» Problem statement
What is wanted is the full listing, word for word, without its pictures.

» Supplied records
Start of Block

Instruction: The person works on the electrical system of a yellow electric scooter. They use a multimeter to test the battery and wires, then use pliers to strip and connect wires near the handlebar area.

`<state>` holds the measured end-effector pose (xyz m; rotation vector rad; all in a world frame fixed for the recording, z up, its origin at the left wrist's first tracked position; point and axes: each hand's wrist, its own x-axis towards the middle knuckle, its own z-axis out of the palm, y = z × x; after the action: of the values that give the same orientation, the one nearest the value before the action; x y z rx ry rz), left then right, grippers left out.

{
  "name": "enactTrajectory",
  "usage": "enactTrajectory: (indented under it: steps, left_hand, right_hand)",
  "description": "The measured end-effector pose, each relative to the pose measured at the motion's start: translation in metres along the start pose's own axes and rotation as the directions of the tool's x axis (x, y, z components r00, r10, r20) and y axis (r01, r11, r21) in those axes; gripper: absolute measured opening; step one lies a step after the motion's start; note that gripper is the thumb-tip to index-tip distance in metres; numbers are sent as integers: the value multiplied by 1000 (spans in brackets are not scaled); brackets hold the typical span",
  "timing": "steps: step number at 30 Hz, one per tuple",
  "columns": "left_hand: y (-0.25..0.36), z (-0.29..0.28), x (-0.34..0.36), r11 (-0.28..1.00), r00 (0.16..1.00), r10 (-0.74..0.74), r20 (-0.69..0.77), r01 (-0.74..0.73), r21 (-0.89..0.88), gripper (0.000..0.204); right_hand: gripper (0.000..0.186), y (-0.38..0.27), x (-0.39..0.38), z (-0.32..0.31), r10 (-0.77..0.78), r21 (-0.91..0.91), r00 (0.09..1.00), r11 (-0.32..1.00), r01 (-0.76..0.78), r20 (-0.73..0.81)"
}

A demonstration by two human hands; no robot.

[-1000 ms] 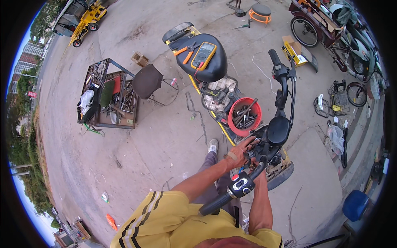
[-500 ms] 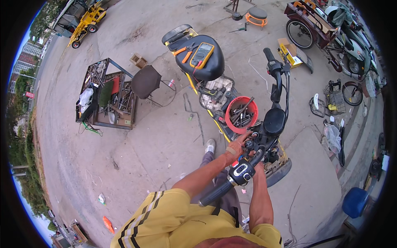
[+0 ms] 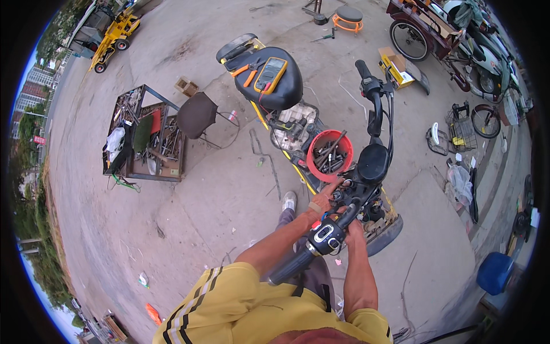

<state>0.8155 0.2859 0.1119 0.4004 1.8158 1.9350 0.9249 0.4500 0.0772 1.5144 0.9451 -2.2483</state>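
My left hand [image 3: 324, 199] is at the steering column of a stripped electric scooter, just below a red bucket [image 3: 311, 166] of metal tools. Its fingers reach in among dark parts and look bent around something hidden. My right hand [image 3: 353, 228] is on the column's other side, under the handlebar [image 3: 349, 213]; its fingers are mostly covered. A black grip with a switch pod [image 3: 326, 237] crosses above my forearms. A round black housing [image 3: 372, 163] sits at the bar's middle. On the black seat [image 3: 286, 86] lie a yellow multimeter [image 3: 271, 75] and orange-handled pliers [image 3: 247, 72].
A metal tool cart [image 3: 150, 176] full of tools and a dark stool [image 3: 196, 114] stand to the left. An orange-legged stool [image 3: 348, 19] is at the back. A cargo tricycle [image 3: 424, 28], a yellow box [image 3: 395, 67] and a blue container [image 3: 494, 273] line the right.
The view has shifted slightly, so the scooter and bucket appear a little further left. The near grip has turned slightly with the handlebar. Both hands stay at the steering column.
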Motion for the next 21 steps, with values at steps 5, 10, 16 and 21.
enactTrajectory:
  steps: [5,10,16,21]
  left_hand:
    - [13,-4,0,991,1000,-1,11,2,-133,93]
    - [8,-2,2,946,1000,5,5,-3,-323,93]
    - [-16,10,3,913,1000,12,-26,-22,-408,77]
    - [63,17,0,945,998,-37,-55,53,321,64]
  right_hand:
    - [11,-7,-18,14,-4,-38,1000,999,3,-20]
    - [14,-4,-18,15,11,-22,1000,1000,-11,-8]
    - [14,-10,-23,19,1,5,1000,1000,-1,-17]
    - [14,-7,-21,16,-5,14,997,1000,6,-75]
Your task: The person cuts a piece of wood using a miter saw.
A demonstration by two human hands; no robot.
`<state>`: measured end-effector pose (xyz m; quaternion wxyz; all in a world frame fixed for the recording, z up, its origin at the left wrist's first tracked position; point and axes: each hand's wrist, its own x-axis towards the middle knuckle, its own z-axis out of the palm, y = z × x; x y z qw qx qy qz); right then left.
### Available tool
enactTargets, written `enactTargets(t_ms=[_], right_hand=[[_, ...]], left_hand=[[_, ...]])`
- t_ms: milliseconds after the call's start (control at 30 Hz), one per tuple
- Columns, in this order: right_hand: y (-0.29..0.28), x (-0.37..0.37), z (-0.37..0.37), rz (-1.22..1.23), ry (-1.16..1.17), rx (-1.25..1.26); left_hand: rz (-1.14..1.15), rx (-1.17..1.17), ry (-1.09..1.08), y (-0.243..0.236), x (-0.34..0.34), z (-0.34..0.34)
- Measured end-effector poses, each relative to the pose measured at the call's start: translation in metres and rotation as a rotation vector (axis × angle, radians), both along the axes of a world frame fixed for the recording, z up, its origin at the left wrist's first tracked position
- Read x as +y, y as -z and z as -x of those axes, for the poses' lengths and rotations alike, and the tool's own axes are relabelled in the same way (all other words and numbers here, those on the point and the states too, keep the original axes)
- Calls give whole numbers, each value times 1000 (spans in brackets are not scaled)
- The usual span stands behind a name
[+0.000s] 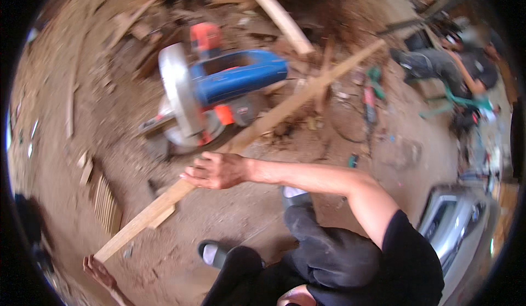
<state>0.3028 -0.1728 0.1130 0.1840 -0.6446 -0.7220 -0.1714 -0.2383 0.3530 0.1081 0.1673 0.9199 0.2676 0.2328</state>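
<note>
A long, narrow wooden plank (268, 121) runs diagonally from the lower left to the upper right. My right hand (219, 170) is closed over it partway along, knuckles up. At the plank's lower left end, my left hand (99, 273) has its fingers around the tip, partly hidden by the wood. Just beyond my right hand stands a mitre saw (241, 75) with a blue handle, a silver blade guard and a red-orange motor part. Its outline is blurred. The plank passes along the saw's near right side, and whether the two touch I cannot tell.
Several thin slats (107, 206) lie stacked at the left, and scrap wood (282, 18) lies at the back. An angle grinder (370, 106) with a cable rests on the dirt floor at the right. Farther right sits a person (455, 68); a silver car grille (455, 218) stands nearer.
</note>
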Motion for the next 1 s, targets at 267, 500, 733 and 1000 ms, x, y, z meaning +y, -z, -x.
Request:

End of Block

» Final answer
Instruction: The person works on the electrical system of a yellow electric scooter. They use a multimeter to test the battery and wires, then use pliers to strip and connect wires near the handlebar area.

`<state>` holds the measured end-effector pose (xyz m; rotation vector rad; all in a world frame fixed for the recording, z up, its origin at the left wrist's first tracked position; point and axes: each hand's wrist, its own x-axis towards the middle knuckle, its own z-axis out of the palm, y = z × x; after the action: of the values that give the same orientation, the one nearest the value before the action; x y z rx ry rz), left then right, grippers left out.

{
  "name": "enactTrajectory",
  "usage": "enactTrajectory: (indented under it: steps, left_hand, right_hand)",
  "description": "The measured end-effector pose, each relative to the pose measured at the motion's start: translation in metres along the start pose's own axes and rotation as the directions of the tool's x axis (x, y, z components r00, r10, r20) and y axis (r01, r11, r21) in those axes; gripper: absolute measured opening; step one lies a step after the motion's start; note that gripper is the thumb-tip to index-tip distance in metres; numbers are sent as integers: the value multiplied by 1000 (spans in brackets are not scaled); brackets hold the typical span",
  "timing": "steps: step number at 30 Hz, one per tuple",
  "columns": "left_hand: y (-0.25..0.36), z (-0.29..0.28), x (-0.34..0.36), r11 (-0.28..1.00), r00 (0.16..1.00), r10 (-0.74..0.74), r20 (-0.69..0.77), r01 (-0.74..0.73), r21 (-0.89..0.88), gripper (0.000..0.204); right_hand: gripper (0.000..0.186), y (-0.38..0.27), x (-0.39..0.38), z (-0.32..0.31), r10 (-0.77..0.78), r21 (-0.91..0.91), r00 (0.09..1.00), r11 (-0.32..1.00), r01 (-0.76..0.78), r20 (-0.73..0.81)"
}

A demonstration by two human hands; no robot.

[-1000 ms] 
[-500 ms] 
[+0 ms] 

<state>0.8155 0.2859 0.1119 0.4004 1.8158 1.9350 0.9249 0.4500 0.0772 1.5144 0.9451 -2.2483</state>
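My left hand [image 3: 324, 199] is at the steering column of a stripped electric scooter, just below a red bucket [image 3: 311, 166] of metal tools. Its fingers reach in among dark parts and look bent around something hidden. My right hand [image 3: 353, 228] is on the column's other side, under the handlebar [image 3: 349, 213]; its fingers are mostly covered. A black grip with a switch pod [image 3: 326, 237] crosses above my forearms. A round black housing [image 3: 372, 163] sits at the bar's middle. On the black seat [image 3: 286, 86] lie a yellow multimeter [image 3: 271, 75] and orange-handled pliers [image 3: 247, 72].
A metal tool cart [image 3: 150, 176] full of tools and a dark stool [image 3: 196, 114] stand to the left. An orange-legged stool [image 3: 348, 19] is at the back. A cargo tricycle [image 3: 424, 28], a yellow box [image 3: 395, 67] and a blue container [image 3: 494, 273] line the right.
The view has shifted slightly, so the scooter and bucket appear a little further left. The near grip has turned slightly with the handlebar. Both hands stay at the steering column.
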Motion for the next 21 steps, with values at steps 5, 10, 16 and 21.
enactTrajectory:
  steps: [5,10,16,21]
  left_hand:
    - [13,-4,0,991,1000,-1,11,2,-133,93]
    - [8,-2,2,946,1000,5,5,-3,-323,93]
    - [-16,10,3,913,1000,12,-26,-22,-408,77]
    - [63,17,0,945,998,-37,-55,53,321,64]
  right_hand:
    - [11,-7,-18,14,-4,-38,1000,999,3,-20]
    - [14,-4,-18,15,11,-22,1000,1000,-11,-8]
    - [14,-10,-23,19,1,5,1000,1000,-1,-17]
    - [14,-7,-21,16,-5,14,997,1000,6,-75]
Your task: The person cuts a piece of wood using a miter saw.
A demonstration by two human hands; no robot.
`<state>`: measured end-effector pose (xyz m; quaternion wxyz; all in a world frame fixed for the recording, z up, its origin at the left wrist's first tracked position; point and axes: each hand's wrist, its own x-axis towards the middle knuckle, its own z-axis out of the palm, y = z × x; x y z qw qx qy qz); right then left.
### Available tool
enactTargets, written `enactTargets(t_ms=[_], right_hand=[[_, ...]], left_hand=[[_, ...]])`
- t_ms: milliseconds after the call's start (control at 30 Hz), one per tuple
- Columns, in this order: right_hand: y (-0.29..0.28), x (-0.37..0.37), z (-0.37..0.37), rz (-1.22..1.23), ry (-1.16..1.17), rx (-1.25..1.26); left_hand: rz (-1.14..1.15), rx (-1.17..1.17), ry (-1.09..1.08), y (-0.243..0.236), x (-0.34..0.34), z (-0.34..0.34)
- Measured end-effector poses, each relative to the pose measured at the call's start: translation in metres and rotation as a rotation vector (axis × angle, radians), both along the axes of a world frame fixed for the recording, z up, its origin at the left wrist's first tracked position
- Read x as +y, y as -z and z as -x of those axes, for the poses' lengths and rotations alike, and the tool's own axes are relabelled in the same way (all other words and numbers here, those on the point and the states too, keep the original axes)
- Calls give whole numbers, each value times 1000 (spans in brackets are not scaled)
- The usual span stands behind a name
[+0.000s] 
<state>0.3028 -0.1728 0.1130 0.1840 -0.6446 -0.7220 -0.1714 -0.2383 0.3530 0.1081 0.1673 0.9199 0.2676 0.2328</state>
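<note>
A long, narrow wooden plank (268, 121) runs diagonally from the lower left to the upper right. My right hand (219, 170) is closed over it partway along, knuckles up. At the plank's lower left end, my left hand (99, 273) has its fingers around the tip, partly hidden by the wood. Just beyond my right hand stands a mitre saw (241, 75) with a blue handle, a silver blade guard and a red-orange motor part. Its outline is blurred. The plank passes along the saw's near right side, and whether the two touch I cannot tell.
Several thin slats (107, 206) lie stacked at the left, and scrap wood (282, 18) lies at the back. An angle grinder (370, 106) with a cable rests on the dirt floor at the right. Farther right sits a person (455, 68); a silver car grille (455, 218) stands nearer.
</note>
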Motion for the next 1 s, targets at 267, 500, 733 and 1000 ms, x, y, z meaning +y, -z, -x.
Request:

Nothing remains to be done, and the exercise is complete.